Are Dirac/Weyl/Majorana fermions exclusive? I think we can be pretty sure that fermions exist. We have several ways to describe them (Dirac, Weyl, Majorana, maybe someone I'm missing?), with different equations and number of components. My question is: are physical fermions
(1) either Dirac or Majorana or Weyl?
(2) just fermions, which we can describe in whatever way we find suitable for the theory we are currently studying?
If (1) is right, then what kind of fermions do we have in our universe?
 A: In the Standard Model, fermions are in left-handed doublets and right-handed singlets, all represented with left-handed Weyl spinors (the singlets are actually antiparticles), the representation being with respect to the SU(2) part of the electroweak interaction.  In the low energy theory, particles with left- and right-handed components in the SM pair off and look like they are either Dirac or Majorana.  As far as we know, all of the charged leptons and quarks are Dirac particles since Majorana particles allow violation of particle number by two units and baryon number seems to be conserved and lepton number seems to be conserved in the cases with charged leptons that we can readily observe.
Neutrinos could either be Dirac or Majorana but as far as we're aware not both and they can't be just Weyl as they are in the SM because that wouldn't allow them to have a mass.
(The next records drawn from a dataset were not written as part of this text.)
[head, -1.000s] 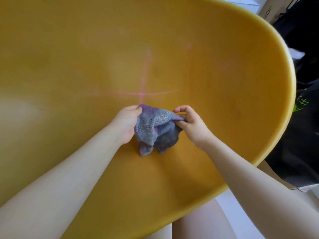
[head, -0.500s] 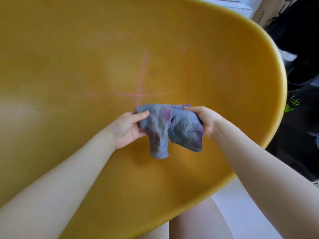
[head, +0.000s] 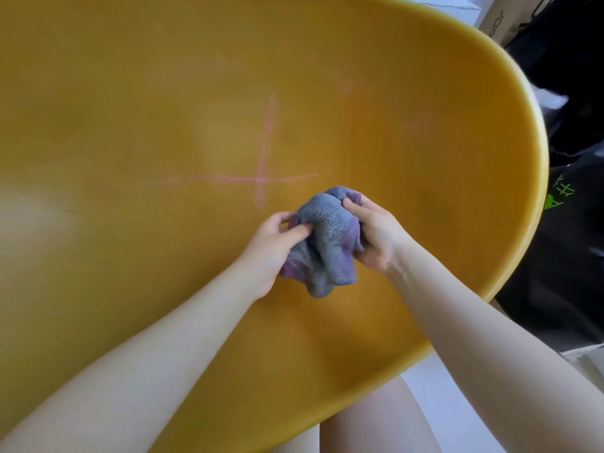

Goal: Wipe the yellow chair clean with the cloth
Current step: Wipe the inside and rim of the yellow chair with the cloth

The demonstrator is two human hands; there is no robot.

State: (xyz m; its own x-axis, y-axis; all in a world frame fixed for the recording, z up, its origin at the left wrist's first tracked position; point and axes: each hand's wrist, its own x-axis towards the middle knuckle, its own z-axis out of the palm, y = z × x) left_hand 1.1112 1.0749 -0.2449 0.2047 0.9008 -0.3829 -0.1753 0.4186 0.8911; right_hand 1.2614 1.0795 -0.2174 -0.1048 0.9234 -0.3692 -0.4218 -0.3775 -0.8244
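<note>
On the left of the yellow chair (head: 130, 125) seat we see bare plastic, then a faint pink cross (head: 261, 179) drawn near the middle: one line runs left to right, the other runs away from us towards the far rim. It is not yet wiped off.

Just to the right of the cross and nearer to us, our left hand (head: 273, 245) pinches the left side of the cloth (head: 322, 243), thumb and fingers closed on a fold. The cloth is a bunched grey and purple wad held just above the seat, between the two hands. Its long axis runs roughly away from us, with a loose tail hanging at the near end and a rounded hump pointing towards the far rim.

Our right hand (head: 376, 233) is curled around the cloth's right side, fingers shut on it.

We judge the main risk to be a poor wipe. A wad this crumpled offers little flat face, so it could skate over the pink lines or smear them wider. The loose tail could also drag pigment onto clean plastic.
</note>
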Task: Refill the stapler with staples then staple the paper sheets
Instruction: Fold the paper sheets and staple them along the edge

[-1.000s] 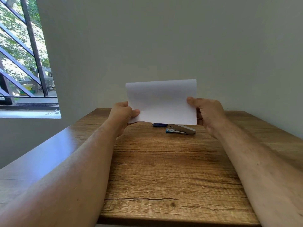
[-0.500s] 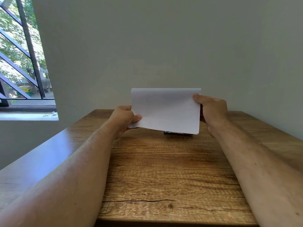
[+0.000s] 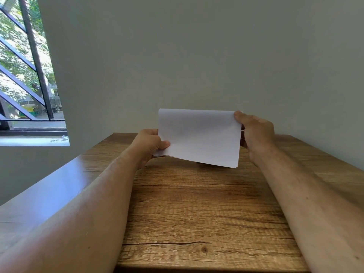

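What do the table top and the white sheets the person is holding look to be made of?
Table top: looks like wood or a wood-look laminate, brown with grain lines, a knot and a crack-like dark line; its left part shows a soft sheen. White sheets: thin matt paper, several layers showing at the lower right corner, bending between the left hand and right hand.

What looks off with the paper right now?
Nothing is damaged. The paper sheets are tilted, their bottom edge sloping down toward the right hand; the left hand pinches the lower left corner.
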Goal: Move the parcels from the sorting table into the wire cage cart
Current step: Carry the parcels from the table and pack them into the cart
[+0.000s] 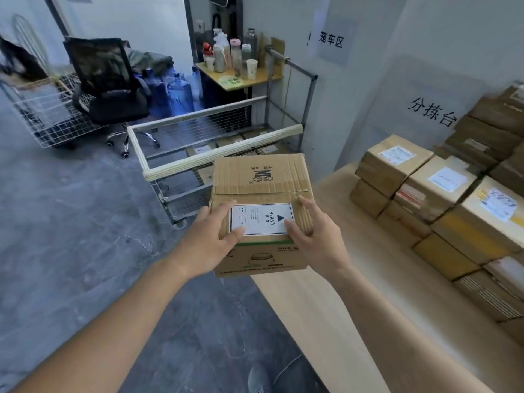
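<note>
A brown cardboard parcel with a white HEAVY label is held in the air between the table's left end and the cart. My left hand grips its near left corner, thumb on the label. My right hand grips its near right corner, thumb on top. The wire cage cart stands just beyond the parcel, with flat parcels lying on its floor. On the wooden sorting table at the right, several stacked parcels sit against the wall.
A black office chair and a white wire basket stand at the back left. Blue water jugs and a small table with bottles and cups lie behind the cart. Grey floor fills the left.
</note>
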Motion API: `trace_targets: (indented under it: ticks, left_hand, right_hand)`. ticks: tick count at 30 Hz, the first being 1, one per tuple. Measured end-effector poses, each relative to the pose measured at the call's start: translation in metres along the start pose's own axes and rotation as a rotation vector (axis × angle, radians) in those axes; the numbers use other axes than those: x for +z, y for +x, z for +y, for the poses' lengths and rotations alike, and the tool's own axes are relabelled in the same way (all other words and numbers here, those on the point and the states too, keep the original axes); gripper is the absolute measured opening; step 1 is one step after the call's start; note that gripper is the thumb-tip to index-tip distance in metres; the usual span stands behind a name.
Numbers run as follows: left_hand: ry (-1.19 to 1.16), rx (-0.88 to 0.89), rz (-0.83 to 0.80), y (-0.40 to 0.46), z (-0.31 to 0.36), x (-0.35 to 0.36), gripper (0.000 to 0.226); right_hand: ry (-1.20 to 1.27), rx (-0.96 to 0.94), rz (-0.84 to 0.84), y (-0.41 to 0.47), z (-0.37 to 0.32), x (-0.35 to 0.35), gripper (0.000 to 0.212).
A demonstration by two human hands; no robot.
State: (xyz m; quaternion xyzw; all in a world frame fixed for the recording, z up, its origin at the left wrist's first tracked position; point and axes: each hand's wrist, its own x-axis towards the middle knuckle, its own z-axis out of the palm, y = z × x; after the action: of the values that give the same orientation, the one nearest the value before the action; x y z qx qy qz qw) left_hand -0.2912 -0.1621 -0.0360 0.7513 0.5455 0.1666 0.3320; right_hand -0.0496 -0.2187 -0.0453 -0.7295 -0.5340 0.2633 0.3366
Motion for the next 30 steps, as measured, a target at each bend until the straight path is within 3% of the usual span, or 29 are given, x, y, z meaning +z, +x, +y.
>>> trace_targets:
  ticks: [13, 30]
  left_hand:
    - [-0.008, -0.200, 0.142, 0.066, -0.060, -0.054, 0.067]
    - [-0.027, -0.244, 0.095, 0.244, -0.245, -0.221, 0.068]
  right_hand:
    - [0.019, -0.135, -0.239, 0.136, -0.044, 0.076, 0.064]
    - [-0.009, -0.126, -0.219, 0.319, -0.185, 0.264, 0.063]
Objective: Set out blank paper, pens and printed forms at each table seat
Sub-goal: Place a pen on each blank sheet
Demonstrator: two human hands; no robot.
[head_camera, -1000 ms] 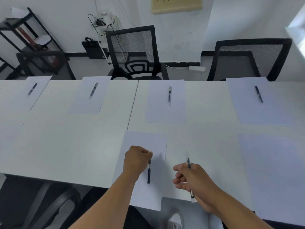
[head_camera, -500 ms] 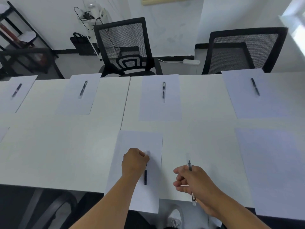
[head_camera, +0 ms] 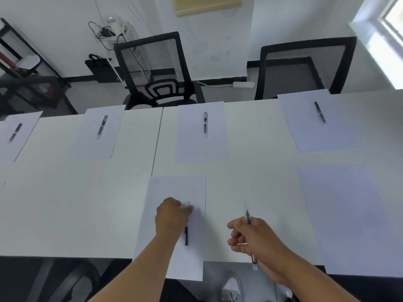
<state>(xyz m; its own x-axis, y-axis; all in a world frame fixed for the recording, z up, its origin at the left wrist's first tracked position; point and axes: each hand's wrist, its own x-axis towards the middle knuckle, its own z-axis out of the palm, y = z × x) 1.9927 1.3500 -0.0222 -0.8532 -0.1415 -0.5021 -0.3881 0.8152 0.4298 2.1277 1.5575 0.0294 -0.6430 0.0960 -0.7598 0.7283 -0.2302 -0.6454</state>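
Left hand (head_camera: 172, 216) curls over a black pen (head_camera: 186, 235), gripping it on the near sheet (head_camera: 174, 192) that overhangs the surface (head_camera: 76, 203); right hand (head_camera: 253, 238), just beside, grips a second pen (head_camera: 248, 215) above bare surface; beyond both, four sheets (head_camera: 201, 147) each carry a pen (head_camera: 205, 122); farther, two black chairs (head_camera: 157, 68).

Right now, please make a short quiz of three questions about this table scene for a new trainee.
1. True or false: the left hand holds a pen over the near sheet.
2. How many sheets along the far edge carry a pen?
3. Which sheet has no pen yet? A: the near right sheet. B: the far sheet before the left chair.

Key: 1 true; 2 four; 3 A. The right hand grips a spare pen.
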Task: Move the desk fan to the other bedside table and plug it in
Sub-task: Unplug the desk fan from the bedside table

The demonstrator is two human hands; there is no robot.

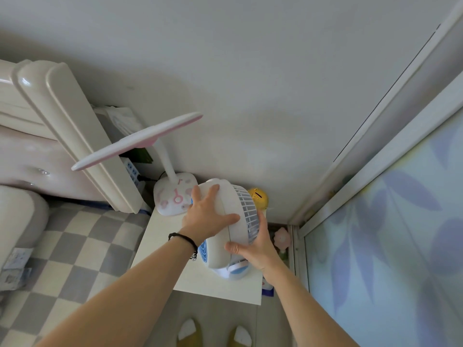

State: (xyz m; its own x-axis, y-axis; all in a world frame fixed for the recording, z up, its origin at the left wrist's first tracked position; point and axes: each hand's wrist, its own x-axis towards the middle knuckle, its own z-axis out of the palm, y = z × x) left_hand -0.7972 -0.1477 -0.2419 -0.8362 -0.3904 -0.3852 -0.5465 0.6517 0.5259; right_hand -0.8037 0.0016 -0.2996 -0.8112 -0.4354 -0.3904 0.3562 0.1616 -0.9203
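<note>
I had both hands on the desk fan (226, 229): left hand (208, 216) spread over its back, right hand (253, 242) cupping the grille, steadying it above the bench's (160, 246) right edge.

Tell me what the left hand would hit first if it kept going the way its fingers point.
The left hand lies flat on the white round desk fan, fingers pointing toward the wall. Sliding on past the fan's housing, it would probably meet the white and pink desk lamp base first, though depth is unclear.
</note>
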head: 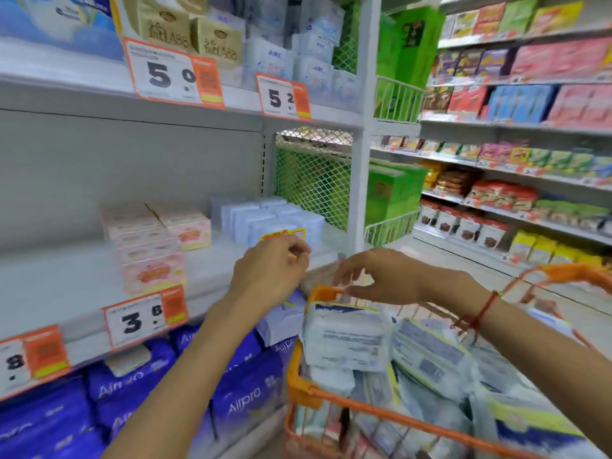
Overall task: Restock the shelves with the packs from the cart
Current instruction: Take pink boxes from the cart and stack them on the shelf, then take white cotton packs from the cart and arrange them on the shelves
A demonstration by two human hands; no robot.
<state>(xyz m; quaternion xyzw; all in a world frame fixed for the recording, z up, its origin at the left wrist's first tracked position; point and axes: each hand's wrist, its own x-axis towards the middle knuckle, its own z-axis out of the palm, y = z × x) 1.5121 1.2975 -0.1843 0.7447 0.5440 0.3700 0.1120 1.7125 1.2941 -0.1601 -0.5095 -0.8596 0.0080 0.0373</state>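
Note:
An orange wire cart [299, 389] at the lower right holds several white packs [344, 342] with blue and yellow print. My right hand [381, 276] hovers just above the cart's far rim and the topmost pack, fingers spread and slightly bent, holding nothing. My left hand [270, 271] is in front of the middle shelf [66, 283], below a row of pale blue packs [275, 220]. Its fingers are curled with no pack in them. Pink packs [149, 246] are stacked further left on the same shelf.
Price tags [145, 318] hang off the shelf edges. Purple Airpro bags [245, 399] fill the shelf below. A green mesh panel [314, 183] and a white post [359, 180] end the shelving. Snack shelves [516, 167] line the aisle on the right.

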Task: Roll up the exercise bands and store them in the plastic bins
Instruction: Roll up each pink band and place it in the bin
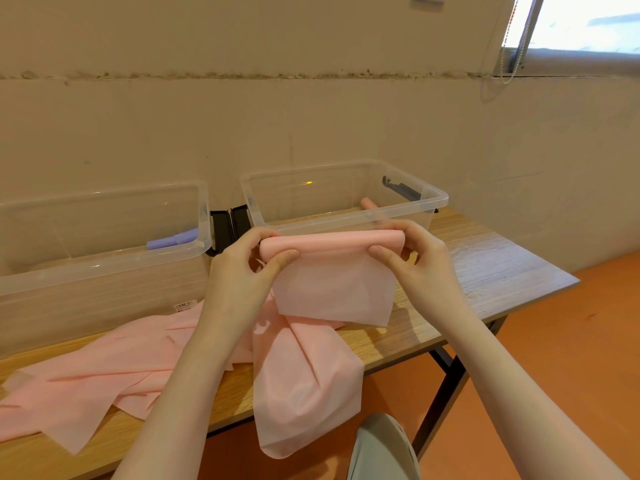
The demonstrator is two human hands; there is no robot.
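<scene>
Left hand and right hand pinch roll ends of pink band above bench front edge; keep your turns tight, edges aligned.

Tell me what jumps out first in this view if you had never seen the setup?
Both hands, left hand and right hand, grip the ends of a half-rolled pink exercise band at center, its loose tail hanging down. More unrolled pink bands sprawl over the wooden table at lower left. Behind stand two clear plastic bins: the left bin holds a purple roll, the right bin a pink roll.
</scene>
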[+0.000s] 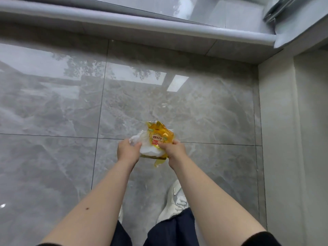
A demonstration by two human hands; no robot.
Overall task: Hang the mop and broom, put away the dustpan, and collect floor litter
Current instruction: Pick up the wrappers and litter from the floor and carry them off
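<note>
Nearest the camera, dark trouser legs [170, 229] are hanging over a white sneaker [174, 201] planted on the glossy grey marble-pattern floor tiles [53, 157]; a sliver of a second white shoe [120, 214] is showing between the legs. Two bare forearms are reaching forward from dark sleeve edges at the bottom corners.

Farther out, both hands are meeting in front of the body, above the floor. The left hand [128, 151] is curling its fingers round crumpled white paper or tissue [144, 145], its grip closed tight on the left edge of the wad. The right hand [173, 150] is pinching a yellow snack wrapper [160, 134], with thumb and fingers folded over its lower right part; the wrapper is carrying a red-and-white printed label, and a torn yellow strip is dangling below the hand. Wrapper and white wad are pressing against each other between the two hands, the wrapper lying on top and to the right. This litter is being held up off the tiles, roughly over a dark grout line.

Beyond the hands, the tiles are reflecting trees and bright sky. At the far edge a pale grey raised sill [124, 23] is running across the view, meeting a light wall [284, 139] on the right.
</note>
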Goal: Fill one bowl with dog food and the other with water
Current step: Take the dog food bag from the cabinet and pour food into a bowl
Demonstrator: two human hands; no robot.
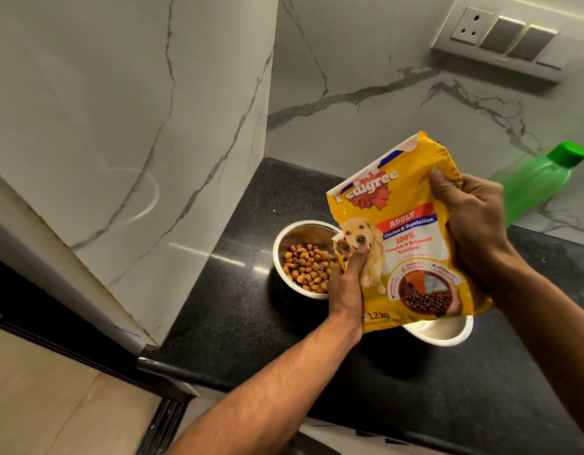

A: All of the fermions in the Standard Model, with or without right-handed neutrinos, are Weyl fermions. Describing the post-EWSB, effectively massive fermions as Dirac fields is only an approximation. If there are right-handed neutrinos and a Majorana term in the Lagrangian, then there may be an exact description of the neutrinos as Majorana fields (I'm not sure), but there definitely is an exact description of them as Weyl fields even with that term. The fundamental laws (of the SM) are, or at least can be, formulated entirely in terms of Weyl fermions.